Date of Award

Spring 5-15-2009

Document Type

Thesis

Degree Name

Bachelor of Science (BS)

Department

Marine Science

College

College of Science

Abstract/Description

Numerous studies have focused on the complex relationship between phytoplankton and zooplankton in estuarine environments, but few have scrutinized the effects of this connection on organisms in higher trophic levels. This study examined chlorophyll a concentrations and zooplankton densities in North Inlet, South Carolina, a site where a stable chlorophyll a maximum has been documented to exist at low tide, to determine if they influenced the distribution of resident bottlenose dolphins (Tursiops truncatus). We hypothesized that patterns of estuarine circulation in the salt marsh serve to concentrate phytoplankton and zooplankton predictably in time and space, and that these patterns influence the distribution of organisms at all trophic levels, including apex predators, in the marsh. During surveys in September through November of 2008, water samples for chlorophyll and tows for zooplankton were taken at two-hour intervals throughout the tidal cycle along a gradient of five sites centered around the historic chlorophyll maximum.

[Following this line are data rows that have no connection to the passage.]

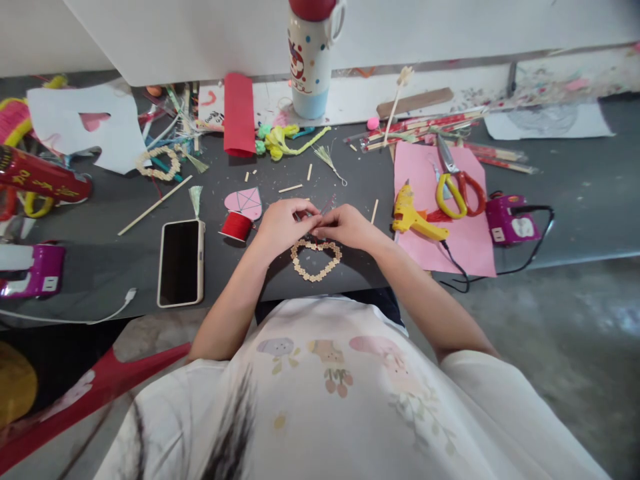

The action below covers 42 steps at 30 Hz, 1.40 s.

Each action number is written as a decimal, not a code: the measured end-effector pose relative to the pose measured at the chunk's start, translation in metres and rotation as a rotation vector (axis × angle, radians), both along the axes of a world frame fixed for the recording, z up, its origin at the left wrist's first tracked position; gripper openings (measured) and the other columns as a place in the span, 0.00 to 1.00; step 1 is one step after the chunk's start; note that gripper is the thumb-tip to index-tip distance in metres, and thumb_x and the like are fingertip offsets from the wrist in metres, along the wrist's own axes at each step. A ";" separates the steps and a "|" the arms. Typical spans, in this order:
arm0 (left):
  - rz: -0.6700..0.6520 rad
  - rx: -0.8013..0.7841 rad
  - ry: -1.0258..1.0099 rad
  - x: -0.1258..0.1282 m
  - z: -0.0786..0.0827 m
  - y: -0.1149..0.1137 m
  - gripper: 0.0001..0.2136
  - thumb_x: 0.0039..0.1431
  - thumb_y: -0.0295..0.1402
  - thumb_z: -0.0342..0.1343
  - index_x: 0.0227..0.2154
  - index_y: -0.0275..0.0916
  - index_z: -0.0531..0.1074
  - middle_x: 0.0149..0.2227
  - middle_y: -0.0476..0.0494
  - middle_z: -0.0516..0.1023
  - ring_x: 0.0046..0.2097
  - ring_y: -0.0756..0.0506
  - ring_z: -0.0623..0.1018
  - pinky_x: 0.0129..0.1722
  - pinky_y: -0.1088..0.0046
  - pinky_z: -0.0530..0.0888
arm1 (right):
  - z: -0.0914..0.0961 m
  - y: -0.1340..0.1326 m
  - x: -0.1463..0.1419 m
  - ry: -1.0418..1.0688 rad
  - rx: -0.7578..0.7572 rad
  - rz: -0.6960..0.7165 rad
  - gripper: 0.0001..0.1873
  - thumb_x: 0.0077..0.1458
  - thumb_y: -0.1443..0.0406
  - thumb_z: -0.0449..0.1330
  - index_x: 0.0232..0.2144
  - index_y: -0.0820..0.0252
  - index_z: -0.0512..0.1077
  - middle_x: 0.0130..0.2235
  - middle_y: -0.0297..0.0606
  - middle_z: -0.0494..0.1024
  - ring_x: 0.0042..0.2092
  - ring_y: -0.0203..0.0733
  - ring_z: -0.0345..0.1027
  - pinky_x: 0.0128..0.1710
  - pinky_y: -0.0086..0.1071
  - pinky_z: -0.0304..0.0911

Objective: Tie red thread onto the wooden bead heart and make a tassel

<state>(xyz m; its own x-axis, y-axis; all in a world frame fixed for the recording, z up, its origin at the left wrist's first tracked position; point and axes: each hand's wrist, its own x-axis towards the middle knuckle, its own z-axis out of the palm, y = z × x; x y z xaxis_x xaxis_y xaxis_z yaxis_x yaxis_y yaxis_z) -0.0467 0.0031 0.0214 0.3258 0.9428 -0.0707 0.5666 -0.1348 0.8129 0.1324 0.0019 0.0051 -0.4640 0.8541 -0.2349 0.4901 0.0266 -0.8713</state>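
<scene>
My left hand (287, 227) and my right hand (345, 227) meet above the grey table, fingertips pinched close together. What lies between the fingers is too small to make out. Just below them rests a heart-shaped frame (315, 275) of small pale wooden pieces, with a speck of red at its top edge. A thin, reddish, see-through strip (327, 203) shows behind the fingertips. Left of my left hand stand a spool of red thread (237, 227) and a pink paper heart (245, 202) with lines drawn on it. A thin wooden stick (375, 212) lies by my right hand.
A yellow glue gun (417, 217) and scissors (453, 183) lie on pink paper (450, 257) at right, near a purple power block (513, 220). At left are a phone (181, 263) and another wooden heart (159, 175). A bottle (310, 67) stands behind.
</scene>
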 end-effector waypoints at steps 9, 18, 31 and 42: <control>-0.047 0.000 -0.044 -0.001 0.001 -0.002 0.08 0.53 0.37 0.59 0.30 0.39 0.79 0.28 0.49 0.79 0.29 0.50 0.71 0.30 0.74 0.66 | -0.002 0.001 0.001 0.012 -0.036 0.013 0.14 0.50 0.59 0.60 0.25 0.66 0.78 0.20 0.32 0.70 0.25 0.32 0.58 0.27 0.29 0.51; 0.121 0.026 0.039 -0.007 -0.006 -0.009 0.12 0.55 0.41 0.56 0.24 0.38 0.73 0.23 0.49 0.74 0.25 0.51 0.68 0.25 0.75 0.62 | -0.001 -0.002 0.003 0.126 -0.058 0.003 0.17 0.54 0.55 0.59 0.25 0.63 0.79 0.24 0.35 0.77 0.26 0.32 0.65 0.28 0.27 0.56; 0.220 0.017 -0.105 0.002 -0.025 -0.022 0.12 0.54 0.41 0.59 0.33 0.39 0.80 0.31 0.46 0.81 0.30 0.50 0.74 0.31 0.75 0.68 | -0.006 -0.006 0.007 0.094 -0.024 -0.017 0.16 0.54 0.57 0.59 0.29 0.63 0.80 0.24 0.33 0.76 0.26 0.31 0.63 0.28 0.27 0.56; 0.068 0.175 -0.013 -0.003 -0.015 -0.041 0.06 0.55 0.33 0.59 0.33 0.43 0.81 0.31 0.48 0.78 0.29 0.52 0.71 0.30 0.76 0.67 | -0.007 -0.006 0.005 0.259 -0.203 -0.120 0.15 0.49 0.56 0.63 0.31 0.64 0.80 0.24 0.33 0.75 0.22 0.27 0.57 0.23 0.26 0.50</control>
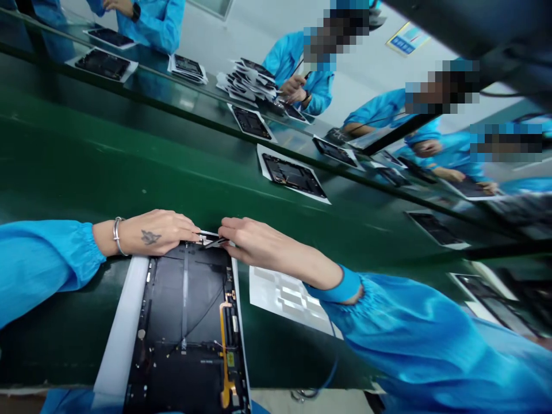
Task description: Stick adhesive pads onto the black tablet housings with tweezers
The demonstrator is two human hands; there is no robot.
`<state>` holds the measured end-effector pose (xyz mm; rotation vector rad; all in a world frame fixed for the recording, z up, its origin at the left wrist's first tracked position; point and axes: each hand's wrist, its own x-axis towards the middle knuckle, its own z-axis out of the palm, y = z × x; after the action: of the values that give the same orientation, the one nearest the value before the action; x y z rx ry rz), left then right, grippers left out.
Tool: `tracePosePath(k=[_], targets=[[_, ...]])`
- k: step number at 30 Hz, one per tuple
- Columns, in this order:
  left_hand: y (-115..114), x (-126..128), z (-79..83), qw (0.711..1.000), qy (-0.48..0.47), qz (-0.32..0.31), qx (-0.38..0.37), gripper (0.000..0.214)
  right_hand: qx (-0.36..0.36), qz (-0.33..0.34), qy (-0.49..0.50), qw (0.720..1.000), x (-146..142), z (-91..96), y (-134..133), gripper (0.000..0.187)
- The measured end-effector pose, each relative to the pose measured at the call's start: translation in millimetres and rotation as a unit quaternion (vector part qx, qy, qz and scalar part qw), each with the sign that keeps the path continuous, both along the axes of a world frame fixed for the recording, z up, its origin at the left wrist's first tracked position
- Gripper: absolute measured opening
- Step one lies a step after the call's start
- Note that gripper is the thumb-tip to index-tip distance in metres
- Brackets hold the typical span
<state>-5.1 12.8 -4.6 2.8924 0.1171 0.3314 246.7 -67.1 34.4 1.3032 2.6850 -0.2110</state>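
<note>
Head view, housing: black rectangular open tablet housing [168, 299] lies on a white sheet [123, 328] below both hands; its near end is cut off by the picture edge.
Left hand: fingers of the left hand [166, 232] bunched together at the housing's far left corner; whether they pinch a part cannot be told.
Right hand: the right hand [254, 241] pinches a slim grey tweezers-like tool [214, 243], angled over the housing's far edge.
Tool risk: a slip of the tip could probably scratch or dislodge small parts along that edge.
Cable risk: a snag could tear the flat orange ribbon cable [224, 345] inside the housing's right side.
Surface: smooth green work surface [107, 155] under the housing; a white sheet with silvery rectangles [280, 293] right of it; another black open housing [297, 175] beyond it.
Room: co-workers in blue garments [319, 86] and a pale wall [263, 20], beyond the housing.
</note>
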Motion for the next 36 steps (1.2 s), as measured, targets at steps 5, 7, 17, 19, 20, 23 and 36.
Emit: tracePosePath(k=[5, 7, 17, 19, 20, 23, 36], targets=[[-2.2, 2.1, 5.3, 1.0, 0.008, -0.005, 0.028, 0.035, 0.029, -0.061, 0.24, 0.969, 12.6, -25.0, -21.7, 0.021], [-4.1, 4.9, 9.7, 0.999, 0.026, 0.002, 0.039, 0.031, 0.047, -0.069, 0.304, 0.949, 15.3, -36.3, -34.1, 0.027], [-1.1, 24.1, 19.2, 0.996, 0.073, 0.033, -0.03, 0.036, 0.049, -0.077, 0.305, 0.948, 16.1, -40.4, -46.5, 0.035], [-0.2, 32.7, 18.8, 0.993, 0.082, 0.042, -0.075, 0.037, 0.043, -0.09, 0.3, 0.949, 10.0, -37.5, -43.2, 0.032], [0.2, 37.4, 18.2, 0.99, 0.09, 0.051, -0.095, 0.038, 0.038, -0.092, 0.293, 0.951, 6.3, -36.3, -41.8, 0.031], [2.5, 46.0, 15.2, 0.979, 0.107, 0.076, -0.156, 0.039, 0.03, -0.098, 0.266, 0.959, -3.2, -34.3, -40.0, 0.033], [-2.5, 5.6, 18.7, 0.973, 0.085, 0.196, -0.085, 0.018, 0.037, -0.159, 0.288, 0.944, -12.9, -38.5, -23.5, 0.016]])
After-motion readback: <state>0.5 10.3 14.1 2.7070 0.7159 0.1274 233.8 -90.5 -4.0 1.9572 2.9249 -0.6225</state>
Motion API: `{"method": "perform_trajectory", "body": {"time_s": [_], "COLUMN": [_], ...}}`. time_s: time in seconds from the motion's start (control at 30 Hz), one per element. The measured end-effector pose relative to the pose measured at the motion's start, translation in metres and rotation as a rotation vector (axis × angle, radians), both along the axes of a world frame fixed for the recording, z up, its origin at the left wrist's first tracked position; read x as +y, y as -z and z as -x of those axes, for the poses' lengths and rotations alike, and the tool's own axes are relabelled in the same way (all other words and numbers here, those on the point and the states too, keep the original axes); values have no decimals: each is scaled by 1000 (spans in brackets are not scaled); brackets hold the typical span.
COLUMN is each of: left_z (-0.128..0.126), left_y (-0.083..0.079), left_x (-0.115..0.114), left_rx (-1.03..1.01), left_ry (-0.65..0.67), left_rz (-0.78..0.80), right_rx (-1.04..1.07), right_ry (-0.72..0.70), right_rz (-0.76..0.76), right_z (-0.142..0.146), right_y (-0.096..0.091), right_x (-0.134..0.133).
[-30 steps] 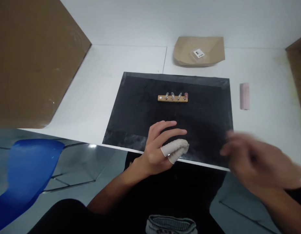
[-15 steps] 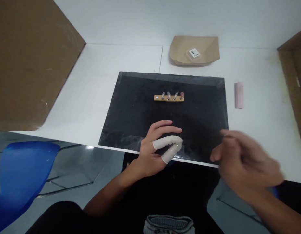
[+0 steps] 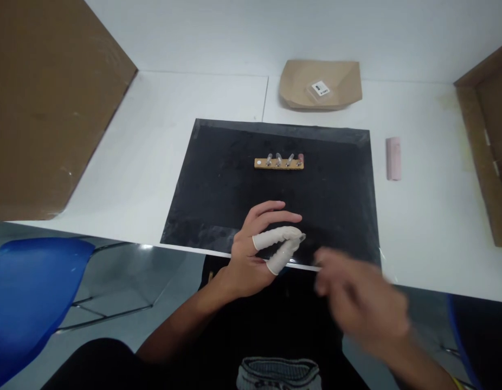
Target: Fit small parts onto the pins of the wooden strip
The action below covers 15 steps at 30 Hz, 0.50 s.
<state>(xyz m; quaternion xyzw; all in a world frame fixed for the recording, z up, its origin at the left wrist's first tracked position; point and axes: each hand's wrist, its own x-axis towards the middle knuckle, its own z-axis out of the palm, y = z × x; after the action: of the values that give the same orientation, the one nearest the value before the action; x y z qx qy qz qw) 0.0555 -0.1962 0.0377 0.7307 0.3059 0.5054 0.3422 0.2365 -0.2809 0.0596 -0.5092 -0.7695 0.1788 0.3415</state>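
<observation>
My left hand (image 3: 261, 246) hovers over the near edge of a black mat (image 3: 218, 179). White finger cots cover its thumb and index finger, whose tips pinch together on something tiny that I cannot make out; the other fingers are spread. My right hand (image 3: 362, 303) is blurred by motion just right of it, near the mat's front edge, and its fingers cannot be read. A small tan board (image 3: 279, 161) with several small parts on it lies at the middle of the mat, beyond both hands.
The mat lies on a white table (image 3: 430, 216). A brown paper tray (image 3: 321, 84) with a labelled clear packet stands at the back. A pink block (image 3: 393, 158) lies right of the mat. Cardboard panels stand at left (image 3: 43, 103) and right (image 3: 484, 141). A blue chair (image 3: 27, 292) is at lower left.
My right hand has swept left and nearer, from the mat's right corner toward my left hand. The left hand's cot-covered fingertips have stayed together near the mat's front edge.
</observation>
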Motion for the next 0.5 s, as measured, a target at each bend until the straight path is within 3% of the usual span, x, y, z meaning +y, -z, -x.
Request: {"method": "perform_trajectory", "body": {"time_s": [0.1,0.17,0.27,0.37,0.4,0.5], "left_z": [3,4,4,3,3,2], "left_y": [0,1,1,0,0,-1], "left_x": [1,1,2,3,3,5], "left_rx": [15,22,34,33,37,46], "left_ry": [-1,-6,-7,-5,-7,-11], "left_rz": [-4,-6,-15,-29,-32,-69], "right_rx": [212,374,658,1061,1141,1190], "right_ry": [178,313,310,581,612,392], "right_rz": [-23,53,402,655,770,1172], "right_z": [13,22,30,32,31,29], "right_y": [-10,-16,-23,-26,-27,-28], "right_x": [0,-2,-5,-6,-5,-1]}}
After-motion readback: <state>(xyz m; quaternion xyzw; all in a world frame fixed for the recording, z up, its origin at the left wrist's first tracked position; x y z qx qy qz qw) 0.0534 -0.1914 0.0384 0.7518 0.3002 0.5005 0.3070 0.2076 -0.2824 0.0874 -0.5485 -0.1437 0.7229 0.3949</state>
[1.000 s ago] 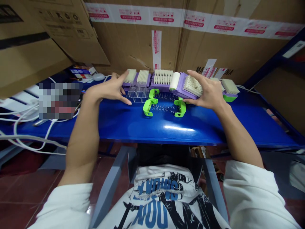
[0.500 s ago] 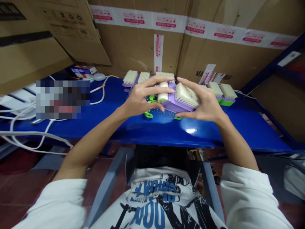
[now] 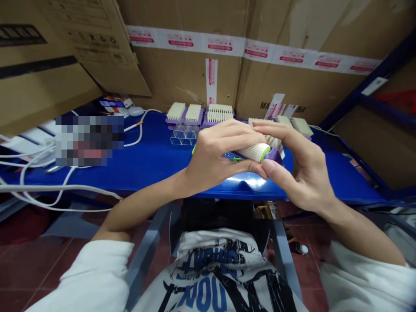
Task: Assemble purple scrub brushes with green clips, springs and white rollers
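Head view: two bare hands share one purple brush (image 3: 275,157), which sits between them above the blue surface (image 3: 156,160). Left hand (image 3: 224,151) has its fingers laid over the single white ribbed roller (image 3: 255,152) of that brush, thumb underneath, so it is grasping the roller side. Right hand (image 3: 299,162) curls round the opposite side of the brush, thumb pressed near the roller's green-trimmed end, fingers arched over the far side; it too is gripping. Beyond the left hand stand three pale bristle blocks (image 3: 193,112) on purple bases, and just in front of them, up and left of its knuckles, one clear plastic piece (image 3: 184,135) with compartments. Past the right hand's fingers, at least three more bristle blocks (image 3: 302,126) show, partly hidden. Two bits of green plastic (image 3: 236,159) peek out, one below the left hand's fingers, one at its outer edge; most of each is covered.
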Demonstrator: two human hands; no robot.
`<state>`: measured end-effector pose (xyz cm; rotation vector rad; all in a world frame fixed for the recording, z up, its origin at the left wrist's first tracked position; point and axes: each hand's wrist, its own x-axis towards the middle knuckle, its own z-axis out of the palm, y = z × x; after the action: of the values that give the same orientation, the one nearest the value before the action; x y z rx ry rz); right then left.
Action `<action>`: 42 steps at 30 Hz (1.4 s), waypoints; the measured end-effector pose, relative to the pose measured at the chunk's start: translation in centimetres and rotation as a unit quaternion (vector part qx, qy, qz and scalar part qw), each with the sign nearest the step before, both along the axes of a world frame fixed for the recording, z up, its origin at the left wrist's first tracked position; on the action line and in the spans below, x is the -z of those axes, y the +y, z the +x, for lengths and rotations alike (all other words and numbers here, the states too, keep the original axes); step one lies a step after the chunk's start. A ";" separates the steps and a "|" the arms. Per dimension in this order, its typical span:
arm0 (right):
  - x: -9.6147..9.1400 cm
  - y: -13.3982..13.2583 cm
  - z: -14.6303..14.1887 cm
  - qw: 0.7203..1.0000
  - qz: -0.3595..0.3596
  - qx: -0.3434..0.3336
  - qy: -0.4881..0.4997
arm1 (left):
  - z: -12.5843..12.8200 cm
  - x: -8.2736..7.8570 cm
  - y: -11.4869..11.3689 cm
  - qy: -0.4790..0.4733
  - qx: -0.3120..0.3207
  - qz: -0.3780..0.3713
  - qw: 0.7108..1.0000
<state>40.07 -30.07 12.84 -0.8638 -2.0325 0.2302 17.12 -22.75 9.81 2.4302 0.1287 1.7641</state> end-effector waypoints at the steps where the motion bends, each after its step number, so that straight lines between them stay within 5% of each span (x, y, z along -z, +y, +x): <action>1: -0.4 -0.6 -0.3 1.000 -0.013 0.015 -0.006 | 0.2 0.0 -0.3 0.002 -0.007 0.001 1.000; 6: -2.1 -1.6 0.4 0.995 -0.083 0.037 -0.034 | 1.0 0.5 -1.1 0.015 -0.050 0.001 0.999; 13: -3.0 0.3 2.2 0.990 -0.117 0.080 -0.022 | 4.0 1.0 0.2 0.097 -0.138 -0.044 0.985; 30: -1.8 4.9 3.2 0.976 -0.121 0.152 -0.099 | 6.3 3.3 2.7 0.138 -0.134 -0.143 0.971; 37: 1.5 6.4 5.6 0.984 -0.160 0.026 -0.076 | 5.7 4.2 5.8 0.042 -0.044 -0.216 0.975; 42: 4.6 7.1 7.4 0.977 -0.174 0.068 -0.104 | 4.9 3.7 6.7 0.032 -0.020 -0.246 0.969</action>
<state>47.51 -22.96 8.25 -1.2872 -2.1484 0.4438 22.02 -16.01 6.09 2.1295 0.5534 1.4468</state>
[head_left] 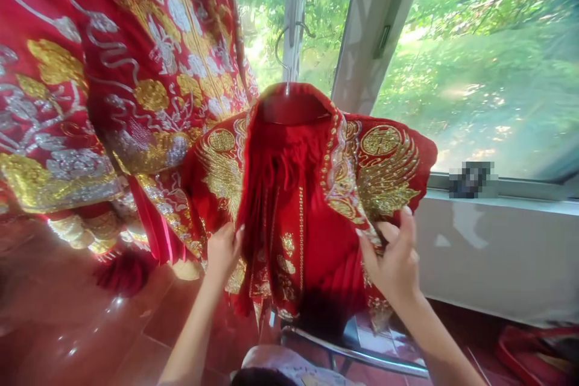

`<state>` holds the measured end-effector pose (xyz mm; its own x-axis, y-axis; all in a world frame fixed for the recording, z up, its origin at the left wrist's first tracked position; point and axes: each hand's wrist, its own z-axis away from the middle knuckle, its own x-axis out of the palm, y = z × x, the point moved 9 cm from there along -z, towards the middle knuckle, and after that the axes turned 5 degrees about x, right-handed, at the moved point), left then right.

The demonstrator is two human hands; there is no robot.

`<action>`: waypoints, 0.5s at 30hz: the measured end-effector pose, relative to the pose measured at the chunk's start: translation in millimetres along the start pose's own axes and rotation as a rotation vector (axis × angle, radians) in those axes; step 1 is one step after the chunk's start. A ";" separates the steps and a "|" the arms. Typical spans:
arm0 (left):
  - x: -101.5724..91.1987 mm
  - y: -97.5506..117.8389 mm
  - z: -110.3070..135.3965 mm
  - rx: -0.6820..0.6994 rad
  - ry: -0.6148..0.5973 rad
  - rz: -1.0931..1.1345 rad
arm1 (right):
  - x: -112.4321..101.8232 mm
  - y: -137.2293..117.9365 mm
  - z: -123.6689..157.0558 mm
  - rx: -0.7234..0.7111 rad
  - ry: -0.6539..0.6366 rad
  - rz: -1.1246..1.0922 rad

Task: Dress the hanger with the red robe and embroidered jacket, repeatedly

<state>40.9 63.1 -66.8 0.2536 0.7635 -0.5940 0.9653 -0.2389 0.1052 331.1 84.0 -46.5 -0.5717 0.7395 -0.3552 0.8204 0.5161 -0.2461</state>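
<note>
A red jacket (312, 205) with gold embroidery and a beaded trim hangs in front of me on a hanger (283, 51) with a thin metal hook. Its front stands apart, showing the red inside and hanging fringe. My left hand (222, 256) is closed on the left front edge, thumb toward the opening. On the other side, my right hand (395, 262) pinches the right front edge below the gold wing-shaped embroidery, with some fingers raised. The cloth partly hides the fingertips of both hands.
Larger red garments (149, 72) with gold and silver embroidery hang close on the left. Behind the jacket are window frames (375, 30) and a sill (520, 202) with a blurred-out item. A metal-framed chair (353, 353) stands below, on a red tiled floor (149, 344).
</note>
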 end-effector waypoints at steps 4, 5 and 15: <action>-38.6 91.1 -15.6 0.359 -0.029 0.256 | -47.2 -52.2 -18.8 0.033 -0.010 -0.388; -42.8 108.8 -19.9 0.400 -0.004 0.317 | -49.7 -71.7 -21.7 0.001 0.006 -0.458; 15.9 55.7 -29.8 -0.071 -0.140 0.310 | 19.3 -77.0 -20.0 -0.058 -0.296 -0.541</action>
<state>100.6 79.8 -46.6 0.5297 0.5702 -0.6279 0.8466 -0.4006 0.3505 256.9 67.1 -16.4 -0.8752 0.2197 -0.4310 0.4085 0.8130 -0.4150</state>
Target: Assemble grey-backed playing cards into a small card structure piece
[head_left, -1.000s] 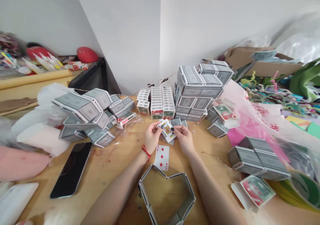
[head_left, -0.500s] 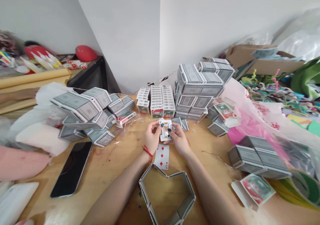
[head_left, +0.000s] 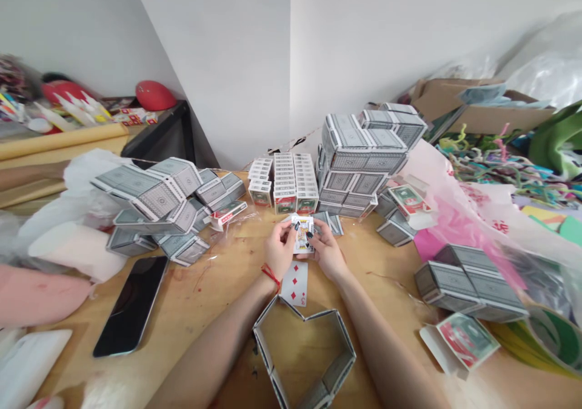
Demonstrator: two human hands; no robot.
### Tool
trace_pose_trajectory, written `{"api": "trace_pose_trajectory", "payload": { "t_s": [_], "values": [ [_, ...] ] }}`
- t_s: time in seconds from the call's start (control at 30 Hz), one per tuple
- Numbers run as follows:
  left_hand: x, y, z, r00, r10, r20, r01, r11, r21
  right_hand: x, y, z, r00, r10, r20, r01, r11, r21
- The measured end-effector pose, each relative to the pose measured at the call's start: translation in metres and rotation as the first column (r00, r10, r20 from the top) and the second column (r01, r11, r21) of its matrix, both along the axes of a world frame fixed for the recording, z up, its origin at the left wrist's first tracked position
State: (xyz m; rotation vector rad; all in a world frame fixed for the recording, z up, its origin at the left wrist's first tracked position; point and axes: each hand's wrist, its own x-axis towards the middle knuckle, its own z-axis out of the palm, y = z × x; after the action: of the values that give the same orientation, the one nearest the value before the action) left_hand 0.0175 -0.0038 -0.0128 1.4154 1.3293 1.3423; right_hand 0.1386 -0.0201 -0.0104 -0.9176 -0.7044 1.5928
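Note:
My left hand (head_left: pixel 279 250), with a red string at the wrist, and my right hand (head_left: pixel 328 254) meet over the middle of the wooden table. Both pinch a small stack of playing cards (head_left: pixel 302 233) whose top card is a face card. A three of diamonds (head_left: pixel 294 283) lies face up on the table just below the hands. In front of it stands a heart-shaped frame made of folded cards (head_left: pixel 304 354), between my forearms.
Bundles of grey-backed card packs are piled at left (head_left: pixel 154 206), at centre back (head_left: pixel 364 154) and at right (head_left: pixel 473 288). A row of small decks (head_left: pixel 286 185) stands by the wall. A black phone (head_left: pixel 131 306) lies at left. An open card box (head_left: pixel 459 342) sits at right.
My hands have drawn closer together and squared the fanned cards into a neat stack held upright. The camera view has shifted slightly.

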Motion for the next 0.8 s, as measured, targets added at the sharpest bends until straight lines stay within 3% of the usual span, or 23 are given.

Correlations between zooplankton densities and phytoplankton concentration were unexpectedly low and the chlorophyll a maxima were more spatially unpredictable than in previous studies. However, the distribution of dolphin sightings, both present and from 1999 through 2003, suggests that chlorophyll a maxima influence dolphin distribution in North Inlet, particularly during the warmer months out of the year.